In the work of Eileen Gray, other seats have generated one of the most remarkable results of auctions in recent years. On June 1, 2005 in Paris, Camard sold a set of six armchairs à la Sirène, for a total of nearly 9 million € charges included. Sold separately, these six lots were eventually divided between two buyers. They had belonged to Damia, the music hall singer woman with whom Eileen had a love affair. From a very different model from the chair of the Saint-Laurent collection, their sculpture of the women fish was enhanced by an open back.
Eileen Gray was renowned for the luxurious finish of her lacquered furniture.
The sale will be held at the Grand Palais in Paris from 23 to 25 February. It is jointly organized by Christie's and Pierre Bergé et Associés.
POST SALE COMMENT
This seat had it all. We imagine it perfectly in the middle of the living room of Yves Saint-Laurent, a famous person. It may equally be regarded as a work of art or as a piece of furniture.
Christie's has presented it as one of the top lots in the sale, from the first press release last September. The estimate probably took into account the results obtained at Drouot on the armchairs à la Sirène, remembered in my article above. Cautiously, the estimate had been made a little lower (2 M €) in the catalog than in the first releases.
As I have already written, the current crisis of confidence affects the sellers, not the buyers.
The chair of Yves Saint-Laurent by Eileen Gray was sold € 21.9 million including premium.

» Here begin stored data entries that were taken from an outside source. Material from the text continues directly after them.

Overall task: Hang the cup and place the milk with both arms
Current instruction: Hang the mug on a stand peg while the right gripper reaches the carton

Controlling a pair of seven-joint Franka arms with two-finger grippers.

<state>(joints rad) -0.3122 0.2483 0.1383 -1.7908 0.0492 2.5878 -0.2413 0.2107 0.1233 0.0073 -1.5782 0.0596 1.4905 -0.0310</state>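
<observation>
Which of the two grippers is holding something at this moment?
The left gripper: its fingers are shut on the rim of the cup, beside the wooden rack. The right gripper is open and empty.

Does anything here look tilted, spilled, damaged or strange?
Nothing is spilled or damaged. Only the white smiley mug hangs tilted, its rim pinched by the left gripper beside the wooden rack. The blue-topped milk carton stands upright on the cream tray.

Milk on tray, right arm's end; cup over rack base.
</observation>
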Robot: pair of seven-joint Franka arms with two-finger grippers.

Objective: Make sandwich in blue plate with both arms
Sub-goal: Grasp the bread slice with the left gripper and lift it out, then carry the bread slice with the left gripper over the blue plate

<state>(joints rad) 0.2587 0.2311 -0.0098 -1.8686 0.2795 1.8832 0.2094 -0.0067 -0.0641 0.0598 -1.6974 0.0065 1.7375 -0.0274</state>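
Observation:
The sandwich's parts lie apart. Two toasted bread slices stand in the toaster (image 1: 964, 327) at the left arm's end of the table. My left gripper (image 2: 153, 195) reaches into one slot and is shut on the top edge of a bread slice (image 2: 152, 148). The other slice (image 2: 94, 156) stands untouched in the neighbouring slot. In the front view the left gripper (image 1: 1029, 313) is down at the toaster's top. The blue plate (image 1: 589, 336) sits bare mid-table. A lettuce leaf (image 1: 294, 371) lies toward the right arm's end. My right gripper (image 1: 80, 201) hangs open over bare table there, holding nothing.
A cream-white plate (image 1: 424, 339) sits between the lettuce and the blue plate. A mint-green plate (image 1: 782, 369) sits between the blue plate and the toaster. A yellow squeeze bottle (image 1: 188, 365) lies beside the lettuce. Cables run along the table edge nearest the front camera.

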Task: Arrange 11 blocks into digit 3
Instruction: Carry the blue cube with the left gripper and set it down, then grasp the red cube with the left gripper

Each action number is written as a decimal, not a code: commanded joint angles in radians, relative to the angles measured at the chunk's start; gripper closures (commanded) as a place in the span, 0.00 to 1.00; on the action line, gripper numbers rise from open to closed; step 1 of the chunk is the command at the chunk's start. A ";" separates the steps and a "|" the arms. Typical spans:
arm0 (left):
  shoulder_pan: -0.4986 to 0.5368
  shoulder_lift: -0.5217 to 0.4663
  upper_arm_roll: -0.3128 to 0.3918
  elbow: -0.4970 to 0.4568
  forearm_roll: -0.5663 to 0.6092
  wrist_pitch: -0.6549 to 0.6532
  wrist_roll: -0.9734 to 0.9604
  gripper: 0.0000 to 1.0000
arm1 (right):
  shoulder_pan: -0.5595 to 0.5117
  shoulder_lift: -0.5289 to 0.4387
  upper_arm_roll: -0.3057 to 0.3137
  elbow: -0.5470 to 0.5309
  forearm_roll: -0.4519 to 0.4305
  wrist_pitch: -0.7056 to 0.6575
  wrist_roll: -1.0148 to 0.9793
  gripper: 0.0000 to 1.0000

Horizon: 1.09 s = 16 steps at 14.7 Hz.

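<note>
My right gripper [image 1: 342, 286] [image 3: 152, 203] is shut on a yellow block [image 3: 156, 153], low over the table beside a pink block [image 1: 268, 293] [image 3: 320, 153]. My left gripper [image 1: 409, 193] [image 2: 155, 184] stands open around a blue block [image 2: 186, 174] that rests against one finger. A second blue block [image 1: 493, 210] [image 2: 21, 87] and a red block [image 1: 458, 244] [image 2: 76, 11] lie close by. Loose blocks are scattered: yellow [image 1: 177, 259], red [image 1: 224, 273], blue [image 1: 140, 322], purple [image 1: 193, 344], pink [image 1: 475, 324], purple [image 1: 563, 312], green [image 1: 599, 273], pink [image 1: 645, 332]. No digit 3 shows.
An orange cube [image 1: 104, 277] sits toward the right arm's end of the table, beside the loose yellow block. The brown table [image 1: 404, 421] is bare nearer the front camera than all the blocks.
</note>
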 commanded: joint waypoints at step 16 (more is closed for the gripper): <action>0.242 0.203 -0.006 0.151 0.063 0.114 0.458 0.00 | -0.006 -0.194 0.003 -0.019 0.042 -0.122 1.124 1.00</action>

The low resolution image below is shared by Wikimedia for fair use :
1952 The Primordial Chandelier
2018 SOLD for £ 7.6M including premium
For their friends the Giacometti brothers also remain the pre-war decorators who created models of furnishing for Frank. Diego continues in this specialty and Alberto still accepts some private orders. A plaster chandelier with geometric figures made by Alberto in 1954 for the Tériade apartment was sold for £ 2.05M including premium by Phillips on April 26, 2017.
Louis Broder was a Swiss publisher. For his Paris apartment he commissioned in 1948 to Alberto a chandelier adorned with his new characters. The original plaster, 60 cm high and 136 cm in diameter, was supplied in 1949 or 1950 to Broder and donated in 1983 by Berggruen to the Centre Pompidou.
This private work is an interesting synthesis of Giacometti's metaphysics. The central position is a gloriette in which the Femme debout opens her arms, holding two side columns as if she was ready to go out for discovering the world. She has the main role, superseding the ephemeral Homme au doigt.
The Homme qui marche starts away from the cage in a centrifugal force that ignores the existence of the woman. Smaller than her, he does not have the importance he would like to have. The trinity is completed on the other side by a bird. The four lights are installed in crocus flowers.
In 1952 Alberto made three bronzes of this chandelier, also for Broder. One of them is estimated £ 6M for sale by Sotheby's in London on February 28, lot 4.